ABOUT THIS EXERCISE: Nothing but the lines below between the line holding "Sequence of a" and the line holding "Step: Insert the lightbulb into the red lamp", inclusive, should appear in the answer, each set down exactly.

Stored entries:
Start of Block
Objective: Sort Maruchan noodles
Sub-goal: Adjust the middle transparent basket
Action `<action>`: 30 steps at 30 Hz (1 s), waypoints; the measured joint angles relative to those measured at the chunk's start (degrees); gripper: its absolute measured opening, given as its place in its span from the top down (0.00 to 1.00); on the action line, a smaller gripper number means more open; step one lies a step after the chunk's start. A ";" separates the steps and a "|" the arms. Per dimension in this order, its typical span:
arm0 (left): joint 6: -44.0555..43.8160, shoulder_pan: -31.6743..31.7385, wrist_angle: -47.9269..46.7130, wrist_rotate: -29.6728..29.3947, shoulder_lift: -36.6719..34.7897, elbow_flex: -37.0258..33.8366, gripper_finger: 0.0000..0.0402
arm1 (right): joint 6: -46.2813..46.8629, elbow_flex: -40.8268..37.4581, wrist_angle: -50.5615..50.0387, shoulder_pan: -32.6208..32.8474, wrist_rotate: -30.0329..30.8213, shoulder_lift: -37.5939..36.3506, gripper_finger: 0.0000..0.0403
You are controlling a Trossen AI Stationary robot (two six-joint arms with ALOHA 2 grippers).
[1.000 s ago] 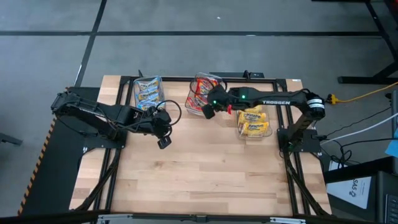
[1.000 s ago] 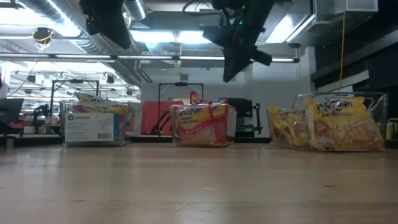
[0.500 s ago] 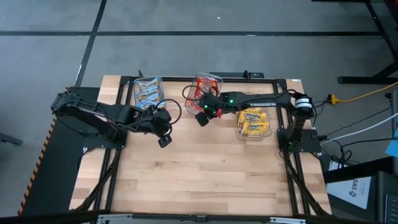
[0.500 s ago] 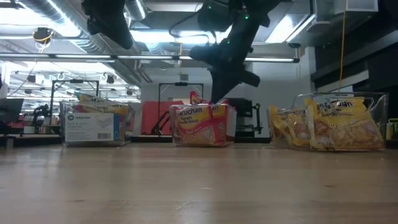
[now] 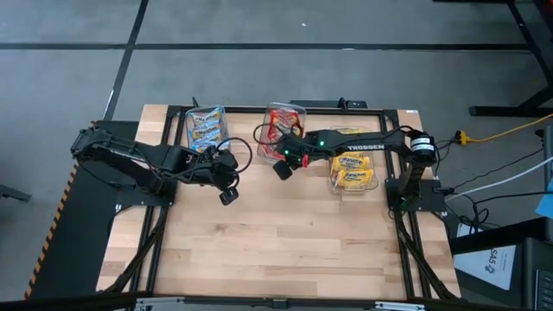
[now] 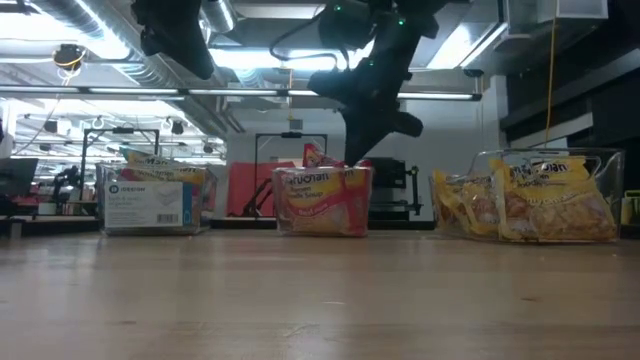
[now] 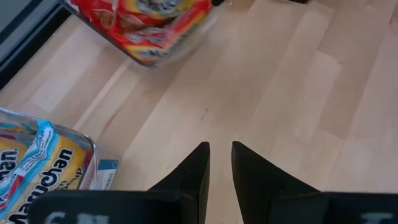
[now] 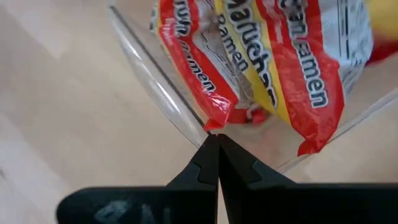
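right tool [image 5: 282, 168] clenched, empty, at red-packet bin [image 5: 286, 111] edge | left tool [image 5: 228, 197] slightly parted, empty, over bare table [image 5: 285, 242]

Red packets [image 8: 261, 56] with yellow bands and white lettering, packed in a clear bin [image 8: 155, 87]; blue-and-yellow packets [image 5: 205, 128] with white print in another clear bin [image 7: 81, 155]; yellow-orange packets [image 6: 540, 200] in the third bin [image 6: 610, 160]. Pale blond wood table [image 5: 285, 242] with light plank streaks. Dark, near-black arms and fingers [image 7: 193, 174], small green lights glowing on the right arm [image 5: 346, 147].
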 joint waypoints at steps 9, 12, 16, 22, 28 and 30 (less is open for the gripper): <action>0.02 0.00 -0.01 -0.04 0.01 0.00 0.85 | 0.55 0.74 -3.50 4.28 0.83 0.05 1.00; 0.02 0.00 -0.02 -0.06 0.02 0.00 0.85 | 0.62 3.35 -5.40 4.61 2.68 0.01 1.00; 0.02 0.00 -0.01 -0.07 0.02 0.00 0.85 | 0.20 6.38 -6.29 4.56 3.34 0.00 1.00; 0.02 0.00 0.00 -0.07 0.02 0.00 0.85 | -1.51 8.87 -7.17 5.07 6.29 -0.17 1.00; 0.02 0.00 0.00 -0.07 0.02 0.00 0.85 | -1.54 7.73 -7.36 3.47 6.41 -0.20 1.00; 0.03 0.00 0.00 -0.08 0.02 0.00 0.85 | -1.55 7.48 -7.09 2.85 6.12 -0.20 1.00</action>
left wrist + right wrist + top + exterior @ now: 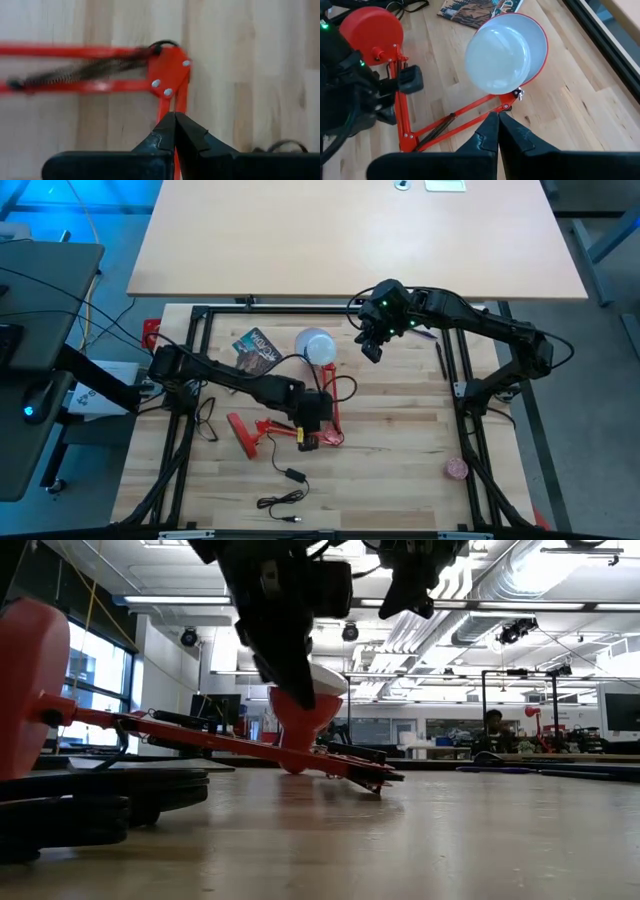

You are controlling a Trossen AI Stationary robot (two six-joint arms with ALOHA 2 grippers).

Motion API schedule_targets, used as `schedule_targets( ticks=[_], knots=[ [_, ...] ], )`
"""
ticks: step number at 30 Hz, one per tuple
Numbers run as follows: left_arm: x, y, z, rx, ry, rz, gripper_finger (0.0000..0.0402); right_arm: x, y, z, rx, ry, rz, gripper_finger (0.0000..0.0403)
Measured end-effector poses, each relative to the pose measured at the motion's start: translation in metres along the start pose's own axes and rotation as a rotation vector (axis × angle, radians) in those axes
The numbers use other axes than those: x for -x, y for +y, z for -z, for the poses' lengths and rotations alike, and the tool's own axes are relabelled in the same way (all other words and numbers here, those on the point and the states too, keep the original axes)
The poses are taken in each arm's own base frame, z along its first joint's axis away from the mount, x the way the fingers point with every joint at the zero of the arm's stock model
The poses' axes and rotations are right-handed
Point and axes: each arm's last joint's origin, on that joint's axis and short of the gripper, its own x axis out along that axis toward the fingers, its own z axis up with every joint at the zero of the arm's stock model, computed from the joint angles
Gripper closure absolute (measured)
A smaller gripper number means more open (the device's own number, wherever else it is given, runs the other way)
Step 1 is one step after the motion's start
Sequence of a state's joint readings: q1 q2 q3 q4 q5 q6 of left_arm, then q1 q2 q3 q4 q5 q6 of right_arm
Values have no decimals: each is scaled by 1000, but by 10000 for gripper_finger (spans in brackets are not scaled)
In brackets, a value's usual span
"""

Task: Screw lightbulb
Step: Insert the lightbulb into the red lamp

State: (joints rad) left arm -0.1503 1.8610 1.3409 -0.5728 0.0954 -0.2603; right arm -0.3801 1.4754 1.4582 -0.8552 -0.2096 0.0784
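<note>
While both arms reach over the wooden desk (400,480), the lightbulb (497,59) sits as a white dome inside the lamp shade (540,37), whose rim is red. The shade lies tipped on the desk toward the far edge, near the middle. The right gripper (371,350) hangs above the desk just beside the shade, on the side toward the right edge, apart from the bulb. Its two dark fingers (487,135) are pressed together with nothing between them.

The left gripper (316,415) is nearer the desk's centre, low over the red lamp arm (75,70), close to a riveted joint plate (169,74) where a coiled spring ends. Its fingers (165,137) are also pressed tight together, and I cannot tell whether they touch the lamp arm. The bulb lies between this gripper and the far edge, well apart from it.

A round red lamp base (371,31) rests on the desk past the left arm. A printed booklet (256,351) lies beside the shade toward the left edge; its cover lettering is too small to read. A black cable (285,485) trails near the front edge.
</note>
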Motion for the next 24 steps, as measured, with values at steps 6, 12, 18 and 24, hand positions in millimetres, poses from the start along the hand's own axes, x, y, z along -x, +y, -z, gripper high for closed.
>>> schedule_targets(
  ticks=[6, 12, 18, 24],
  knots=[
    [-6, -6, -5, 292, -57, 18, 402, 0, 0, -1, -14, -8, 0, 403],
    [-21, -23, 2, 439, -54, -5, 401, 0, 0, -1, -10, -11, 16, 403],
    [-36, -25, 12, 636, -27, -125, 402, 0, -1, -1, -17, -14, 24, 403],
    [-30, -27, 16, 651, -43, -188, 402, 0, -1, -1, -18, -15, 23, 403]
  ],
)
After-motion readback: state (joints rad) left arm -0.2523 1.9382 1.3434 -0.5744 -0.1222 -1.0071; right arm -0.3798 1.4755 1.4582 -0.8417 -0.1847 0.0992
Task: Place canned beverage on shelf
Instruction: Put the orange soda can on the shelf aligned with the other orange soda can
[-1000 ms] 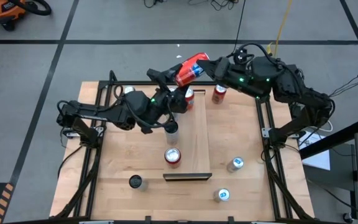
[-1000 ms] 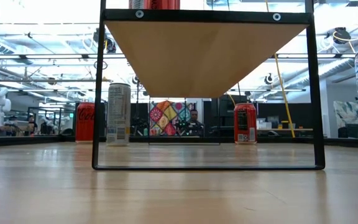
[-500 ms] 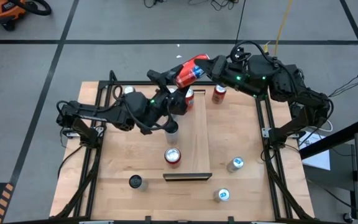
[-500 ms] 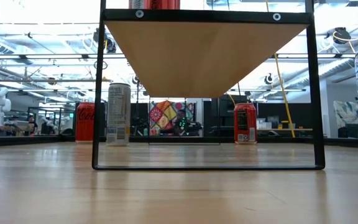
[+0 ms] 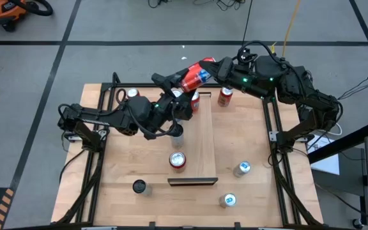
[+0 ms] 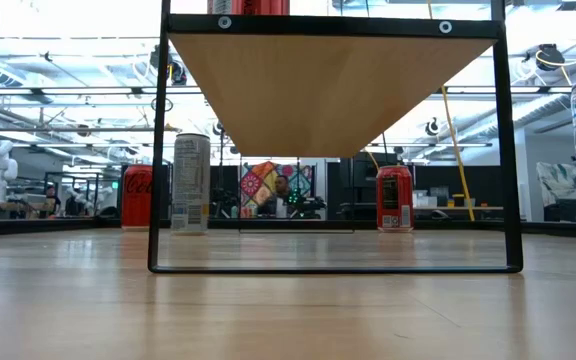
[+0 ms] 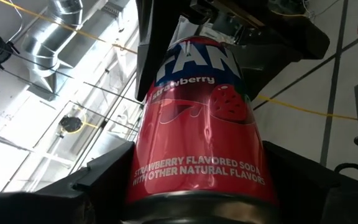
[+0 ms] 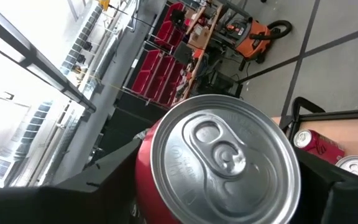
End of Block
RESULT OF THIS TASK:
Sequence of a state's joint readings: q1 q2 q3 q4 q5 q6 of left_arm, then q1 q2 q3 q4 q5 q6 of right_arm
Values have no decimals: each is scaled by 1000, but by 10000 for gripper_finger (spans in brackets are not scaled)
In brackets, a value's usual span
"""

Task: Screw lightbulb
Step: Insert the lightbulb into the red lamp

No further output is needed for the exercise.